TASK ITEM
Everything from the top of the data below through the line with "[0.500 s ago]" should be duplicated exactly, and nothing past it.

***

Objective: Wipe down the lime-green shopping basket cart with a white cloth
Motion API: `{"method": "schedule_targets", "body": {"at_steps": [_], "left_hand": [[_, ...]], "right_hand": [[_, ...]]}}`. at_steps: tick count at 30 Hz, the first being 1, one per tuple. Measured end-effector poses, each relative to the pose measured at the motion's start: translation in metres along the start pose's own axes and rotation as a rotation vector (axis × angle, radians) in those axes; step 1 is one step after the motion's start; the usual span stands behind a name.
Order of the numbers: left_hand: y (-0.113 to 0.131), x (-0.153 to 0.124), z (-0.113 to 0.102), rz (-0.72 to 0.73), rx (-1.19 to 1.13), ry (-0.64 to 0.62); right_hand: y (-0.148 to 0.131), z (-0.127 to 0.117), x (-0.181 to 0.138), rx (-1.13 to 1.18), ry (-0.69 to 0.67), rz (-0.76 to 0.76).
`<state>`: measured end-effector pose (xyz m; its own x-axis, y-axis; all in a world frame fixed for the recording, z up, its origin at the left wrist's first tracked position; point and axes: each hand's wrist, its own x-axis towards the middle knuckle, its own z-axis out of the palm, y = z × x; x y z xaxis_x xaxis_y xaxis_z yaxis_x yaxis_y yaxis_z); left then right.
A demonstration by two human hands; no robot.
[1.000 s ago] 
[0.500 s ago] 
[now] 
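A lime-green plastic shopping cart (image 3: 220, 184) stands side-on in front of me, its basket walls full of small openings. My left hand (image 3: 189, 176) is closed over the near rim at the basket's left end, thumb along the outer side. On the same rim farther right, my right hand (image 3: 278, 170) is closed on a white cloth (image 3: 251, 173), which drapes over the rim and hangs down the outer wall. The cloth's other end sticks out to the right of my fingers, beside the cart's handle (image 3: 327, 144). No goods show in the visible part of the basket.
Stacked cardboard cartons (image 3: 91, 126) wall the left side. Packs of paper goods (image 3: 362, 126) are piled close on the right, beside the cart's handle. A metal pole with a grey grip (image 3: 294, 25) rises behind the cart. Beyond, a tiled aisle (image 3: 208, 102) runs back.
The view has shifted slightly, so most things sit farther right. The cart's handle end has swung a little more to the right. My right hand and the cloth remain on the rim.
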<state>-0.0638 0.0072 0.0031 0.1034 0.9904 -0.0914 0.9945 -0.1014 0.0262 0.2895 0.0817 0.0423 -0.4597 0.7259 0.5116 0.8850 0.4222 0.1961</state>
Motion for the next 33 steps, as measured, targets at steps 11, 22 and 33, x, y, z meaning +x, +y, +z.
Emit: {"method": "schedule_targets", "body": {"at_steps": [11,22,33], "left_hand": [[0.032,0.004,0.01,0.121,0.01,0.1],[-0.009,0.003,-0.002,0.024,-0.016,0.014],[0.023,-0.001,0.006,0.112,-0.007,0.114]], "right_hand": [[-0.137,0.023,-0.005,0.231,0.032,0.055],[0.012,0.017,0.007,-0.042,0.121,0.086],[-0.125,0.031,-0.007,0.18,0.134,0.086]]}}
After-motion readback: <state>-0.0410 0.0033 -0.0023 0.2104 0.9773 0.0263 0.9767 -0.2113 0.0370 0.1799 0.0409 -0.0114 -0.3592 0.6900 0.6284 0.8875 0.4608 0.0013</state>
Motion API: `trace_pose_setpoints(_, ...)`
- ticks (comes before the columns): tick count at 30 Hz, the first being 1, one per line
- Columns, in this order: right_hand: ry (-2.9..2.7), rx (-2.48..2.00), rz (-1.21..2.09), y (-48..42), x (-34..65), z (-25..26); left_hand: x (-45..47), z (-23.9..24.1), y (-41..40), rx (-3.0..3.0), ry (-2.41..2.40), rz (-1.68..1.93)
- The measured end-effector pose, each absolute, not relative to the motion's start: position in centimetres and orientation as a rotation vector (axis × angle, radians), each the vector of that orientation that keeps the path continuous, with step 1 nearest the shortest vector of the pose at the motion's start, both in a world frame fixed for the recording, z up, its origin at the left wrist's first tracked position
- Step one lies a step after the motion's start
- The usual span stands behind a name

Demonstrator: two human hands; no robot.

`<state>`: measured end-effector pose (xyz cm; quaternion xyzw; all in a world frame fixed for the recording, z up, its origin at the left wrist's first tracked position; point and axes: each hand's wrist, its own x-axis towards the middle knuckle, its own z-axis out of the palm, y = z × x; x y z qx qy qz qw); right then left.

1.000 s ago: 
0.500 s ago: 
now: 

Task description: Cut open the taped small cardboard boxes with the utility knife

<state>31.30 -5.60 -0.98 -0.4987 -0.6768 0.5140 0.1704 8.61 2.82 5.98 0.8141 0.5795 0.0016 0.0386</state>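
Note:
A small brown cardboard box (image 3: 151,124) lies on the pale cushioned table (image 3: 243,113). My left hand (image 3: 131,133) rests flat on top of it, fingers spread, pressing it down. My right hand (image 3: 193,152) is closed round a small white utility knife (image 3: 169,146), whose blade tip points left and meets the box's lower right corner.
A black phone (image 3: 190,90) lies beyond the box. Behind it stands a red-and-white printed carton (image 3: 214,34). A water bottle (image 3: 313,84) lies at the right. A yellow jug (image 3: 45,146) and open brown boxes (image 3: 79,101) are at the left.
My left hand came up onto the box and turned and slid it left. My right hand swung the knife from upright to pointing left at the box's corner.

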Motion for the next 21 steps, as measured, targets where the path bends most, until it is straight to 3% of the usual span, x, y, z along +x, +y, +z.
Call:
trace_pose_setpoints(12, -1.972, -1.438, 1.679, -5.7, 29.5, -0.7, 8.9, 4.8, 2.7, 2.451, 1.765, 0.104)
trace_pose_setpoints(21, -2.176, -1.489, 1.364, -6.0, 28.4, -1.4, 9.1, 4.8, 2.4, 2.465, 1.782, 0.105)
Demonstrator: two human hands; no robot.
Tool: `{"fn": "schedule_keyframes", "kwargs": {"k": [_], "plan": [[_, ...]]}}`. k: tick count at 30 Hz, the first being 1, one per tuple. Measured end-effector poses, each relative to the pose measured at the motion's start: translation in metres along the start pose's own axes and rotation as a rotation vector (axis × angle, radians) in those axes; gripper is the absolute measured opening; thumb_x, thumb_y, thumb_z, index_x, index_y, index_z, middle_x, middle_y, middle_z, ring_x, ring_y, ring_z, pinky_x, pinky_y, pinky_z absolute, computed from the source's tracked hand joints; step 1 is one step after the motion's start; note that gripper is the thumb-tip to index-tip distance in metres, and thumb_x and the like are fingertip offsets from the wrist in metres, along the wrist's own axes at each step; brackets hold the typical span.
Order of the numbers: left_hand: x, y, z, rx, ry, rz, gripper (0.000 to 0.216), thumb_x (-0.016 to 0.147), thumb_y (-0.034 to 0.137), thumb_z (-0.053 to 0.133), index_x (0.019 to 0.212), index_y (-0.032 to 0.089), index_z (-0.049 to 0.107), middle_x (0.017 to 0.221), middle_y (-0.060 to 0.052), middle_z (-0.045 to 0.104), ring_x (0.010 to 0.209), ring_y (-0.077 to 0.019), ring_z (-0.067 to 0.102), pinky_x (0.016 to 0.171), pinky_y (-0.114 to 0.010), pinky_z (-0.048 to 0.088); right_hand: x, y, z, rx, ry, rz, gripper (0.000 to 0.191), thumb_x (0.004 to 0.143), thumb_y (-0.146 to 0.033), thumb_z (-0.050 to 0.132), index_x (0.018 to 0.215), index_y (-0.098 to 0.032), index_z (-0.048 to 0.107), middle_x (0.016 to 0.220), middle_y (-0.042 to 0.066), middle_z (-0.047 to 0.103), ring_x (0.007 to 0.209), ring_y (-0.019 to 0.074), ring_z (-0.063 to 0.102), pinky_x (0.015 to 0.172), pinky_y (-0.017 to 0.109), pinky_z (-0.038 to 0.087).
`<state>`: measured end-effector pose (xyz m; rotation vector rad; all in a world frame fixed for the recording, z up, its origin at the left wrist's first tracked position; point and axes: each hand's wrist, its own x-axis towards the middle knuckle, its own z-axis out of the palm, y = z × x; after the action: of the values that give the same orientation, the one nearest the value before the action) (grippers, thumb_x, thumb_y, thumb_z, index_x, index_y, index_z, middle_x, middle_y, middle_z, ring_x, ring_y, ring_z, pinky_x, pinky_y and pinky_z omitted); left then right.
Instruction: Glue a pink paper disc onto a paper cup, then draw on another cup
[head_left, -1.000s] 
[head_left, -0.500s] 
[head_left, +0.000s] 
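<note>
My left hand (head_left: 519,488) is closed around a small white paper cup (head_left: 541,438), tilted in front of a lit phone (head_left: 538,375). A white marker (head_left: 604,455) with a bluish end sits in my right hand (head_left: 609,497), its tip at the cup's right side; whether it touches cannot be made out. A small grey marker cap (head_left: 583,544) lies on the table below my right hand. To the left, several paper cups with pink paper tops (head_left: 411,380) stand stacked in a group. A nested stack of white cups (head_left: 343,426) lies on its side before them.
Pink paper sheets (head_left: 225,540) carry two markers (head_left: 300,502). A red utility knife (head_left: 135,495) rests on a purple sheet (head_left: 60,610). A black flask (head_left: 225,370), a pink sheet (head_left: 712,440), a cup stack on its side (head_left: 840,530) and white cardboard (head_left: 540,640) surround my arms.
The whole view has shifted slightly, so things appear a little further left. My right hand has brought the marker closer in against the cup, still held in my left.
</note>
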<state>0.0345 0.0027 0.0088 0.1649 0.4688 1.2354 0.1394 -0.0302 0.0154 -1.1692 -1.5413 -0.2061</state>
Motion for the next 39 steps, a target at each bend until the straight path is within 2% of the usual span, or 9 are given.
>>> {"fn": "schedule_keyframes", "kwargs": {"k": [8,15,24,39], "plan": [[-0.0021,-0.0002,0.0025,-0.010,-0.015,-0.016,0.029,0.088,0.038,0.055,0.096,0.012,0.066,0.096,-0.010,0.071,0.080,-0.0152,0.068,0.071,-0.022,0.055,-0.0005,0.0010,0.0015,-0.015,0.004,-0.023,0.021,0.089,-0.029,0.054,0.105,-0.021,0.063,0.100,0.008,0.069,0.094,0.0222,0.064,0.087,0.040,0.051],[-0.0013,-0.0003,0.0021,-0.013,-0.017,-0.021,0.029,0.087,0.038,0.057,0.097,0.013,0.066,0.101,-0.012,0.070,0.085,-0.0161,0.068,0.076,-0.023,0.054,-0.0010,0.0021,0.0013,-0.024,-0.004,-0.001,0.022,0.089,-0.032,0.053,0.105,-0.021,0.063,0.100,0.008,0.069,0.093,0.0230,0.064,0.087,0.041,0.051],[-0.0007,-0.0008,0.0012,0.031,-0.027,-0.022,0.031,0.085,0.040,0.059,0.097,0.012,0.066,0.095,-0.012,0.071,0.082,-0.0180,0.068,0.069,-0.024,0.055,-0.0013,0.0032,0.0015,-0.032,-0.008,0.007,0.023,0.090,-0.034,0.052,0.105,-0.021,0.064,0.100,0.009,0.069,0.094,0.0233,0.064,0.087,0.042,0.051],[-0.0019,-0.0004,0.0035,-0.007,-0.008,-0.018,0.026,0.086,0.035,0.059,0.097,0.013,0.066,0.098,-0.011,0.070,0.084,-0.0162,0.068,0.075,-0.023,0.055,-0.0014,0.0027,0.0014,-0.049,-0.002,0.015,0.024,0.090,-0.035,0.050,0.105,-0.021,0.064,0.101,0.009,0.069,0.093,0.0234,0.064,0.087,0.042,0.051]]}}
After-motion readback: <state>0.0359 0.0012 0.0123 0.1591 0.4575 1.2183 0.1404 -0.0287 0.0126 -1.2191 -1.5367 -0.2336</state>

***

COMPLETED EXERCISE
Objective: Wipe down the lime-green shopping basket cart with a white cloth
Motion API: `{"method": "schedule_targets", "body": {"at_steps": [_], "left_hand": [[_, ...]], "right_hand": [[_, ...]]}}`. at_steps: tick count at 30 Hz, the first being 1, one per tuple. Measured end-effector poses, each relative to the pose measured at the motion's start: translation in metres along the start pose's own axes and rotation as a rotation vector (axis × angle, radians) in those axes; step 1 is one step after the motion's start; the usual span stands behind a name.
Order of the numbers: left_hand: y (-0.113 to 0.131), x (-0.153 to 0.124), z (-0.113 to 0.102), rz (-0.72 to 0.73), rx (-1.19 to 1.13), ry (-0.64 to 0.62); right_hand: y (-0.148 to 0.131), z (-0.127 to 0.117), x (-0.181 to 0.138), rx (-1.13 to 1.18), ry (-0.69 to 0.67), rz (-0.76 to 0.76).
`<state>`: measured end-effector pose (xyz m; its own x-axis, y-axis; all in a world frame fixed for the recording, z up, its origin at the left wrist's first tracked position; point and axes: each hand's wrist, its own x-axis towards the middle knuckle, its own z-axis out of the palm, y = z × x; x y z xaxis_x xaxis_y xaxis_z yaxis_x yaxis_y yaxis_z); left then right.
A demonstration by two human hands; no robot.
[1.000 s ago] 
[0.500 s ago] 

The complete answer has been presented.